### Records drawn from a dataset:
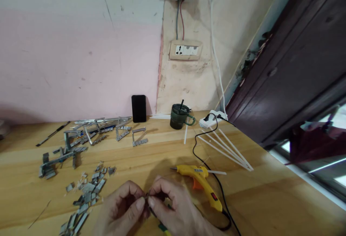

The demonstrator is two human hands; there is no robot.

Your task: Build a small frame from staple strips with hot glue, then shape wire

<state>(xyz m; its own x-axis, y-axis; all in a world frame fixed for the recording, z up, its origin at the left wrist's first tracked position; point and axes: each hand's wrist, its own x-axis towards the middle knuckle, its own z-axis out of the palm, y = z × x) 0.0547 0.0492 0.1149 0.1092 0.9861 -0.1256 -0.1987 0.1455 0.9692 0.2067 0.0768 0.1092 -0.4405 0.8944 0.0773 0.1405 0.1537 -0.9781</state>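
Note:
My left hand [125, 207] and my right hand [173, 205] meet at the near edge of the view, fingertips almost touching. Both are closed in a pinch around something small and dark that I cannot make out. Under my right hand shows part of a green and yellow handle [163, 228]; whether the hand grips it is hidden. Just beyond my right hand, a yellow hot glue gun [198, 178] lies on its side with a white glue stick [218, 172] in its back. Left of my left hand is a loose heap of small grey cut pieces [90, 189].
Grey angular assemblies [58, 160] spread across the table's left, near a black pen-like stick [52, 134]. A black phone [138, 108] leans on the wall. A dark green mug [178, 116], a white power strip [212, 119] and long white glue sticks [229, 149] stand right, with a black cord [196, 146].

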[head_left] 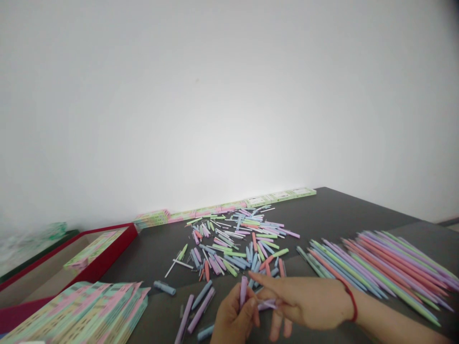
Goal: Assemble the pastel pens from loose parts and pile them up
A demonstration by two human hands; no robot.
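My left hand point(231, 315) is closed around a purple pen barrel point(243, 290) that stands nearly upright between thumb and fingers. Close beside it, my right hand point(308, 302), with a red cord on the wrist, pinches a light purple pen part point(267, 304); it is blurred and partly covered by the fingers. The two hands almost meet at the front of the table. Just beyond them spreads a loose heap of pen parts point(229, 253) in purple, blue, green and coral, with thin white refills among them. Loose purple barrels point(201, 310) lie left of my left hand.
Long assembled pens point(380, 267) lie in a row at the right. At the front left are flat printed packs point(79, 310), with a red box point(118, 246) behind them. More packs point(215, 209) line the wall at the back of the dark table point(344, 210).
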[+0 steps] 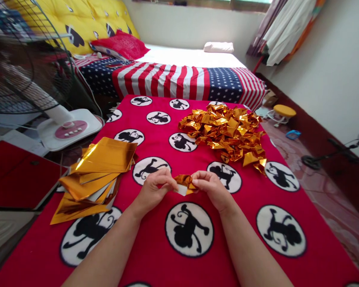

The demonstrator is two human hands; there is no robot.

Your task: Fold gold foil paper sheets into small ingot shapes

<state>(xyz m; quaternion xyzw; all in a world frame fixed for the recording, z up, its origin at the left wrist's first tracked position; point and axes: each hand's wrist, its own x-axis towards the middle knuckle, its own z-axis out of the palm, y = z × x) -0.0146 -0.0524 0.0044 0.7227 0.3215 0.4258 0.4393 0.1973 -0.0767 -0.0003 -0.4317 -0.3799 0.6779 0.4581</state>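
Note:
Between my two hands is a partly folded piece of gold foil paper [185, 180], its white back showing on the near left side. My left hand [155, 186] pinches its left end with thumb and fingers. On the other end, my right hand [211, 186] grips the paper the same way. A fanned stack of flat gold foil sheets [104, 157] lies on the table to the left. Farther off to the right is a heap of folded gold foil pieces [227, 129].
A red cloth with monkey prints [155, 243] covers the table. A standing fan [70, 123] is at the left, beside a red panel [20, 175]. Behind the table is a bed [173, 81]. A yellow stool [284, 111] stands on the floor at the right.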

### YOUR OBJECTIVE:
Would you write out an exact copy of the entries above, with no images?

### ANSWER FOR THE TASK:
The demonstrator is two human hands; there is no robot.

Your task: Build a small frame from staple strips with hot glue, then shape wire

<state>(xyz m; its own x-axis, y-axis; all in a world frame fixed for the recording, z up, its origin at the left wrist's first tracked position; point and axes: each hand's wrist, its own x-axis towards the middle knuckle, its own z-axis out of the palm, y = z × x) 0.0547 0.0492 0.1149 0.1092 0.9861 -0.1256 -0.1987 0.1455 0.9692 0.2067 0.0768 0.1092 -0.4405 0.8944 0.0773 0.1405 0.1537 -0.9781</state>
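Note:
My left hand [125, 207] and my right hand [173, 205] meet at the near edge of the view, fingertips almost touching. Both are closed in a pinch around something small and dark that I cannot make out. Under my right hand shows part of a green and yellow handle [163, 228]; whether the hand grips it is hidden. Just beyond my right hand, a yellow hot glue gun [198, 178] lies on its side with a white glue stick [218, 172] in its back. Left of my left hand is a loose heap of small grey cut pieces [90, 189].
Grey angular assemblies [58, 160] spread across the table's left, near a black pen-like stick [52, 134]. A black phone [138, 108] leans on the wall. A dark green mug [178, 116], a white power strip [212, 119] and long white glue sticks [229, 149] stand right, with a black cord [196, 146].
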
[head_left] 
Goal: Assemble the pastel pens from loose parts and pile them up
A demonstration by two human hands; no robot.
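My left hand point(231, 315) is closed around a purple pen barrel point(243, 290) that stands nearly upright between thumb and fingers. Close beside it, my right hand point(308, 302), with a red cord on the wrist, pinches a light purple pen part point(267, 304); it is blurred and partly covered by the fingers. The two hands almost meet at the front of the table. Just beyond them spreads a loose heap of pen parts point(229, 253) in purple, blue, green and coral, with thin white refills among them. Loose purple barrels point(201, 310) lie left of my left hand.
Long assembled pens point(380, 267) lie in a row at the right. At the front left are flat printed packs point(79, 310), with a red box point(118, 246) behind them. More packs point(215, 209) line the wall at the back of the dark table point(344, 210).
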[+0 steps] 

The demonstrator is two human hands; there is no robot.

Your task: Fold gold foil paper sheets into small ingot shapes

<state>(xyz m; quaternion xyzw; all in a world frame fixed for the recording, z up, its origin at the left wrist's first tracked position; point and axes: each hand's wrist, its own x-axis towards the middle knuckle, its own z-axis out of the palm, y = z × x) -0.0146 -0.0524 0.0044 0.7227 0.3215 0.4258 0.4393 0.1973 -0.0767 -0.0003 -0.4317 -0.3799 0.6779 0.4581</state>
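Note:
Between my two hands is a partly folded piece of gold foil paper [185, 180], its white back showing on the near left side. My left hand [155, 186] pinches its left end with thumb and fingers. On the other end, my right hand [211, 186] grips the paper the same way. A fanned stack of flat gold foil sheets [104, 157] lies on the table to the left. Farther off to the right is a heap of folded gold foil pieces [227, 129].
A red cloth with monkey prints [155, 243] covers the table. A standing fan [70, 123] is at the left, beside a red panel [20, 175]. Behind the table is a bed [173, 81]. A yellow stool [284, 111] stands on the floor at the right.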

This answer requires no additional content.